* EXERCISE: Write out exactly the lines below starting at the one containing "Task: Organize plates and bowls" and ending at the one containing "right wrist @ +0". Omit every picture.

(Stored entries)

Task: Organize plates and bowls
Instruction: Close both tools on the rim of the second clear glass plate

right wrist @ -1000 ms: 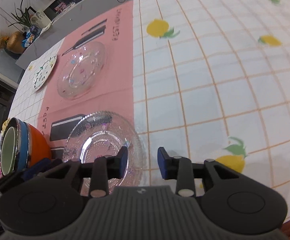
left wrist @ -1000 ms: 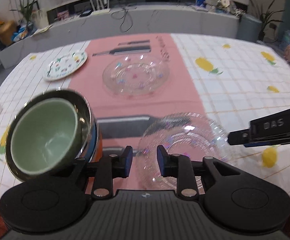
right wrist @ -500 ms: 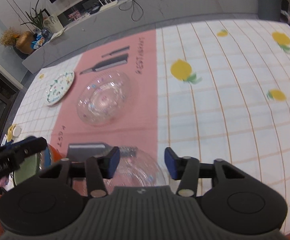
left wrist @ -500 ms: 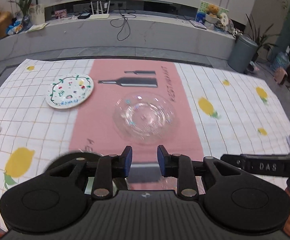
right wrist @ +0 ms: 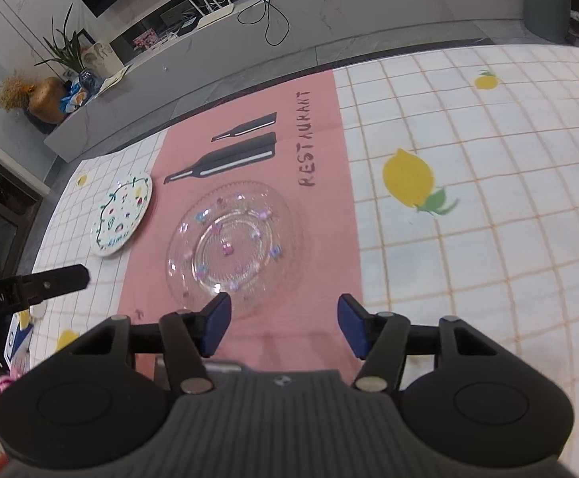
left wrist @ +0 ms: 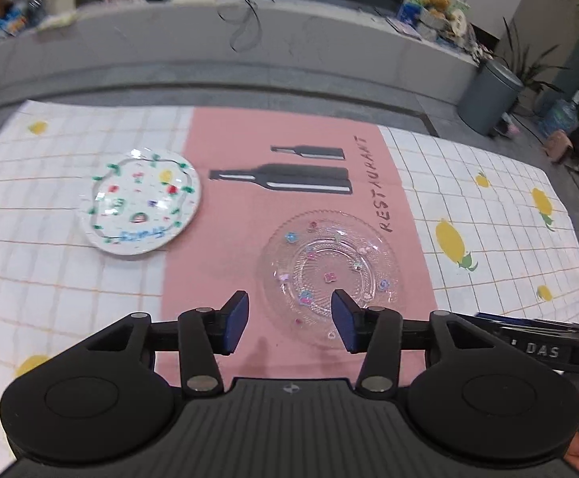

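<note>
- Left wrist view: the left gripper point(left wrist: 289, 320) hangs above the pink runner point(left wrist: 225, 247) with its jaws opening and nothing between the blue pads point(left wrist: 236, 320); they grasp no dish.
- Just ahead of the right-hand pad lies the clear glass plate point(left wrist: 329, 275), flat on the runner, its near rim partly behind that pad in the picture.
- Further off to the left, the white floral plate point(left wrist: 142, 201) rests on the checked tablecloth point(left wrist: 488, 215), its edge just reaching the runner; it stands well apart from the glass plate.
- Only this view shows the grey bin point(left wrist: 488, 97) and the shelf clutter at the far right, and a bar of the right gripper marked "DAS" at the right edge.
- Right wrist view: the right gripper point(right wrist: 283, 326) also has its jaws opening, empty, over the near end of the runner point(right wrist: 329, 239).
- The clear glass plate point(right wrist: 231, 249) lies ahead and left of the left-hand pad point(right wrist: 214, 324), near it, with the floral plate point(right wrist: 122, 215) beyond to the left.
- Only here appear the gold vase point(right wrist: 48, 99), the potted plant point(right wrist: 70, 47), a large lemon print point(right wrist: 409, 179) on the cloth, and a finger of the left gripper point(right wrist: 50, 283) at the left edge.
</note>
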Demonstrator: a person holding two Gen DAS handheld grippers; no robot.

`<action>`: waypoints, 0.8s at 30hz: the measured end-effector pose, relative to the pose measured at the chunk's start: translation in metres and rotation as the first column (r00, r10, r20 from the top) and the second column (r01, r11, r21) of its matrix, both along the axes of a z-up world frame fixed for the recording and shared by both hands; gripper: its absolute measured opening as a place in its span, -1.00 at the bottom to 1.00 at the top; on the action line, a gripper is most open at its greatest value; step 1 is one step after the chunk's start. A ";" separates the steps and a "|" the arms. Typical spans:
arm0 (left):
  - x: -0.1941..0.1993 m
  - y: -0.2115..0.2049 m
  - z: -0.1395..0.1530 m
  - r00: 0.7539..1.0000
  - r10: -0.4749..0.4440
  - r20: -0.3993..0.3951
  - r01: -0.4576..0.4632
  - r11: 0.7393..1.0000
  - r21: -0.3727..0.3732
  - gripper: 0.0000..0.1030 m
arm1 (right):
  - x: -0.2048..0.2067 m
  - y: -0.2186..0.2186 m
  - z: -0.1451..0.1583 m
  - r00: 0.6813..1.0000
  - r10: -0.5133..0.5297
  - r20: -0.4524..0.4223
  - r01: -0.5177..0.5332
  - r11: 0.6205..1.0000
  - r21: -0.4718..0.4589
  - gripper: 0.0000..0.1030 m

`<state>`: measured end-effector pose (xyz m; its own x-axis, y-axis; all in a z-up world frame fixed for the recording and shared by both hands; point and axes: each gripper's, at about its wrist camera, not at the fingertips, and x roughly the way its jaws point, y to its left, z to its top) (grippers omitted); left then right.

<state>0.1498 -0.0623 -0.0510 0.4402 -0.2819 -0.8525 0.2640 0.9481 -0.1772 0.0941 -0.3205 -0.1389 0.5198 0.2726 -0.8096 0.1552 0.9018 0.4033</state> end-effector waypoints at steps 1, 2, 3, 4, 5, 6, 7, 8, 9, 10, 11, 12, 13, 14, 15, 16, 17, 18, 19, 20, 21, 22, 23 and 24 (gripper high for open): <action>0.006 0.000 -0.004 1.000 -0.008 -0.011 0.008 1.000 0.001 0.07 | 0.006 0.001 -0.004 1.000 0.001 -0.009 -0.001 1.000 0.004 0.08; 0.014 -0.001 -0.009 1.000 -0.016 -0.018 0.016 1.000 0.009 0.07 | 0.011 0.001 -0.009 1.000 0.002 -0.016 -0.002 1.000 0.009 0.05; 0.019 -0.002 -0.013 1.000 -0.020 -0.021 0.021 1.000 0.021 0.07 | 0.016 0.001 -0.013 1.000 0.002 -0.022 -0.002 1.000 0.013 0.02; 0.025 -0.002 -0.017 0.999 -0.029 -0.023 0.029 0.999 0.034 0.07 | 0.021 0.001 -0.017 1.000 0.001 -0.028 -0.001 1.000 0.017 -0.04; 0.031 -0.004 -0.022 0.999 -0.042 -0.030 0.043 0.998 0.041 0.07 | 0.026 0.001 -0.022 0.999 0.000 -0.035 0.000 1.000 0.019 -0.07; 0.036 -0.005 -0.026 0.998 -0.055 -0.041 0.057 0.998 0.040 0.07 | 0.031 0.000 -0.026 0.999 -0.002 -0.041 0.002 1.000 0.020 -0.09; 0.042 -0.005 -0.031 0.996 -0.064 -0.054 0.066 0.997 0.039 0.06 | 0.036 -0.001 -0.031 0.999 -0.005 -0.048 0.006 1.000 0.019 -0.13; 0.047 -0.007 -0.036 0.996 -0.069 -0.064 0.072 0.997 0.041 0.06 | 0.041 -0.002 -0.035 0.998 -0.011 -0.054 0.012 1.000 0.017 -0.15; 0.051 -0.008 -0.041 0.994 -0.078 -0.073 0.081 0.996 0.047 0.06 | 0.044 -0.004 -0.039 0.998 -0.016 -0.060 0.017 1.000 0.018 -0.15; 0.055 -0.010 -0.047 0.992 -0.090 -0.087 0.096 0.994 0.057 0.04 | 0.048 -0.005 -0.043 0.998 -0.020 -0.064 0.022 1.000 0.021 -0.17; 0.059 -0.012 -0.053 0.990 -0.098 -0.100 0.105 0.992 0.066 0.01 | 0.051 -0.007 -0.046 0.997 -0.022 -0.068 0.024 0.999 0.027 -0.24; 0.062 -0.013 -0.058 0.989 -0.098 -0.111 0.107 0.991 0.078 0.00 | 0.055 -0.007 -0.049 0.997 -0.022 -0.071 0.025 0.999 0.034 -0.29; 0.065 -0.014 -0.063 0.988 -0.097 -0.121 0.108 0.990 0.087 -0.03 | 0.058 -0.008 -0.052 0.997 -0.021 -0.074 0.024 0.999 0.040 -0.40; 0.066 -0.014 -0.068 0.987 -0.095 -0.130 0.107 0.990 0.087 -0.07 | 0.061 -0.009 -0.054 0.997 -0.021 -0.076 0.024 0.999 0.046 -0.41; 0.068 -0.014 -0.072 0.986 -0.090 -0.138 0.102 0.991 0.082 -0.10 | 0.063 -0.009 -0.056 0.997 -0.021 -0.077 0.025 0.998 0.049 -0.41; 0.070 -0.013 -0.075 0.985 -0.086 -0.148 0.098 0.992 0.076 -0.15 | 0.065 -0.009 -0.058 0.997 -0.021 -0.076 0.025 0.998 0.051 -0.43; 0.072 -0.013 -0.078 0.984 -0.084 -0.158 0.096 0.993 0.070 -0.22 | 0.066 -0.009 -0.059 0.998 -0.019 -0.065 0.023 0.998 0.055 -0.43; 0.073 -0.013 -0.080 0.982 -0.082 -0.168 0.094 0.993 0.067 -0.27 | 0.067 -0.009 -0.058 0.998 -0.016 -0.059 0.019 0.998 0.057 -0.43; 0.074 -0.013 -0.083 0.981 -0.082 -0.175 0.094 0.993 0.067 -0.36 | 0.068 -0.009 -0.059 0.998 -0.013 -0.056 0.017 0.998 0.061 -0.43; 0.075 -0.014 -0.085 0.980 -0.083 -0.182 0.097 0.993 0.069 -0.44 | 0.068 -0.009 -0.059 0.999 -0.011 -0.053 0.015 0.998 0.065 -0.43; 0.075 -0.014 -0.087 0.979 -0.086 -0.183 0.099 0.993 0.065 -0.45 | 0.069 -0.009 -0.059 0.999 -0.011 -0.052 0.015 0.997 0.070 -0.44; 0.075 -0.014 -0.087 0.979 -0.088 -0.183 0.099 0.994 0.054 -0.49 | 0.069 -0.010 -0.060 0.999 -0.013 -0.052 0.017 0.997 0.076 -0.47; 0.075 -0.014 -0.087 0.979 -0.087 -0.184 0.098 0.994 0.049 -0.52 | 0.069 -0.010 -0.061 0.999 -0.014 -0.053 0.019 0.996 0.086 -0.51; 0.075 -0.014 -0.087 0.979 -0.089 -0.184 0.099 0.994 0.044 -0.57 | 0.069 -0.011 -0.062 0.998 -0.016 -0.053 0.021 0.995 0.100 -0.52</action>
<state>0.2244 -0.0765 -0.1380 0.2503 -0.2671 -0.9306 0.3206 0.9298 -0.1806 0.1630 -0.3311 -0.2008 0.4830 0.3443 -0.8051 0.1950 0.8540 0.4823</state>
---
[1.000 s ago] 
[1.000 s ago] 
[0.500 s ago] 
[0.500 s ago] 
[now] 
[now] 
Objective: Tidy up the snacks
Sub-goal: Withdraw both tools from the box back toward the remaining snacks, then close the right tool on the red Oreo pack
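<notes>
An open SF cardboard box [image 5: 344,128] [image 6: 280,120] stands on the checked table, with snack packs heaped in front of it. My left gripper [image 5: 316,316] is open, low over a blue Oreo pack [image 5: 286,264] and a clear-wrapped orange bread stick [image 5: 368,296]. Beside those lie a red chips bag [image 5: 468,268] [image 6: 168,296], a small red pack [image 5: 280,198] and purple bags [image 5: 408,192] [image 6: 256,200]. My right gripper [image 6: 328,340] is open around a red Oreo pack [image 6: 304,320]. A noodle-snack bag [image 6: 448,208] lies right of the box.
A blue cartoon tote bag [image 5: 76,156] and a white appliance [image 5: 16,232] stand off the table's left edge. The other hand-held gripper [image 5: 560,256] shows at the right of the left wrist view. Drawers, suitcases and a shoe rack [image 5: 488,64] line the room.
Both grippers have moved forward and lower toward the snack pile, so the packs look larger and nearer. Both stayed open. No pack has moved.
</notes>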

* OUTPUT FOR THIS TASK:
Task: Organize plates and bowls
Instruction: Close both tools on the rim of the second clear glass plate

right wrist @ -1000 ms: 
left wrist @ -1000 ms: 
right wrist @ -500 ms: 
left wrist @ -500 ms: 
right wrist @ +0 ms: 

No further output is given for this exercise.